In our series, most patients received combination therapy (68.7%), mainly in association with ß-lactam (7, 43.7%) followed by aminoglycoside (4, 25%). Several in vitro studies have shown that daptomycin combination with ß-lactam agents such as ampicillin, ceftriaxone and ceftaroline/ceftobiprole could result in a synergistic effect due to increased binding to the cell membrane target [11, 20]. However, the co-administration of gentamicin has not shown a meaningful effect on the pharmacokinetic or bactericidal activity of daptomycin on Enterococcus spp. [21]. Of note, the emergence of resistance has been shown to be delayed by ß-lactam, but not by other antibiotics (gentamicin and rifampin) [7].

Moreover, daptomycin is not altered in biofilm bacteria in the stationary growth phase, which makes it a major agent for the treatment of EIE, including PVE [15]. Of note, in line with previous literature, in our series, no patient experienced daptomycin-induced muscle toxicity or eosinophilic pneumonia, despite the high dosing regimen [22].

In our cohort, patients treated with DBR compared with patients treated with DSR had a trend toward lower mortality and a significantly shorter treatment duration (45 days in the DBR group and 56 days in the DSR; P = 0.02). Treatment of EIE is known to be difficult, and medical management is a challenge. In patients undergoing heart surgery for IE, the optimal length of antibiotic therapy after surgical excision is an unresolved issue. Current European guidelines recommend administering the complete course of treatment if the resected tissue is culture-positive and completion of the prescheduled course if it is culture-negative [23]. In our center, we have a standardized protocol for EIE. Patients with EIE receive a complete 6-week course of treatment. The duration of treatment is individualized according to the complications of IE and the result of valve culture. In patients who have undergone valve replacement for IE, if valve culture is negative, a 2-week postsurgical treatment course in usually performed, and if the valve culture is positive, a 4-week postsurgical treatment course is usually performed.

The main limitations of this study are its single-center design and the small sample size.

Second, a multivariate regression analysis would have offered robust support, but we found a statistical limitation related to the small size of the cohort.

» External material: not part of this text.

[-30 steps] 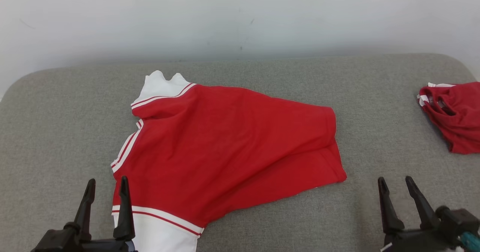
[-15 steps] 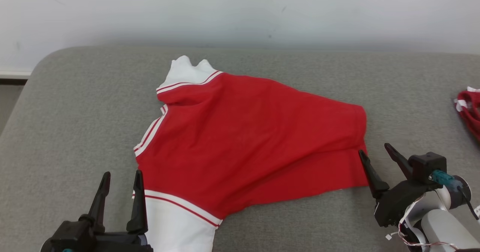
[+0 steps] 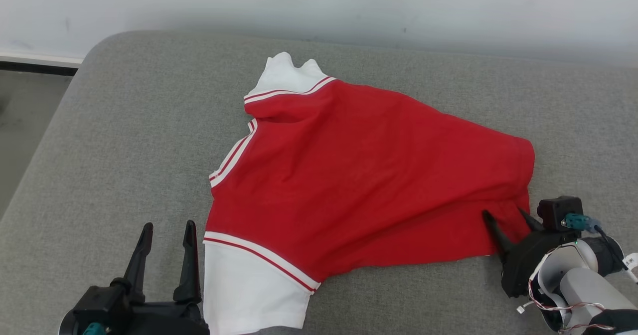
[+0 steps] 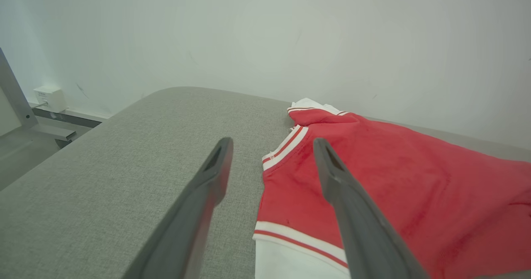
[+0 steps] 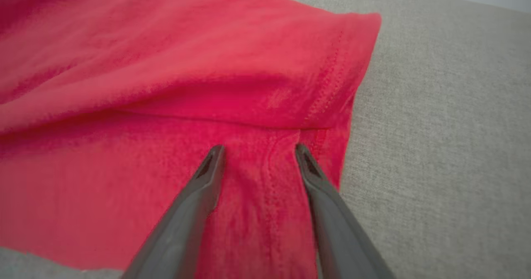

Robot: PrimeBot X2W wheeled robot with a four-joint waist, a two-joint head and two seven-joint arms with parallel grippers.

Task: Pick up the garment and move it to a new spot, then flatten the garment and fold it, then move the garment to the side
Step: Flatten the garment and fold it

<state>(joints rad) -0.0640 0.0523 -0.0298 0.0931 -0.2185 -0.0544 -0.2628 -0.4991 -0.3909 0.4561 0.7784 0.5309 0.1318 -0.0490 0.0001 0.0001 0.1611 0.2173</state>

However, as far as we know, this is the largest prospective series of EIE treated with high-dose daptomycin. The sampling approach for selecting subjects for DBR was not random and was subjective, but was performed by clinicians involved in daily practice in EIE management and reflects real-life practice in our center.


In conclusion, our findings suggest that high-dosing daptomycin regimens could be used as an alternative treatment option in enterococcal NVE and PVE even in monotherapy. This strategy deserves to be studied in prospective and controlled clinical trials.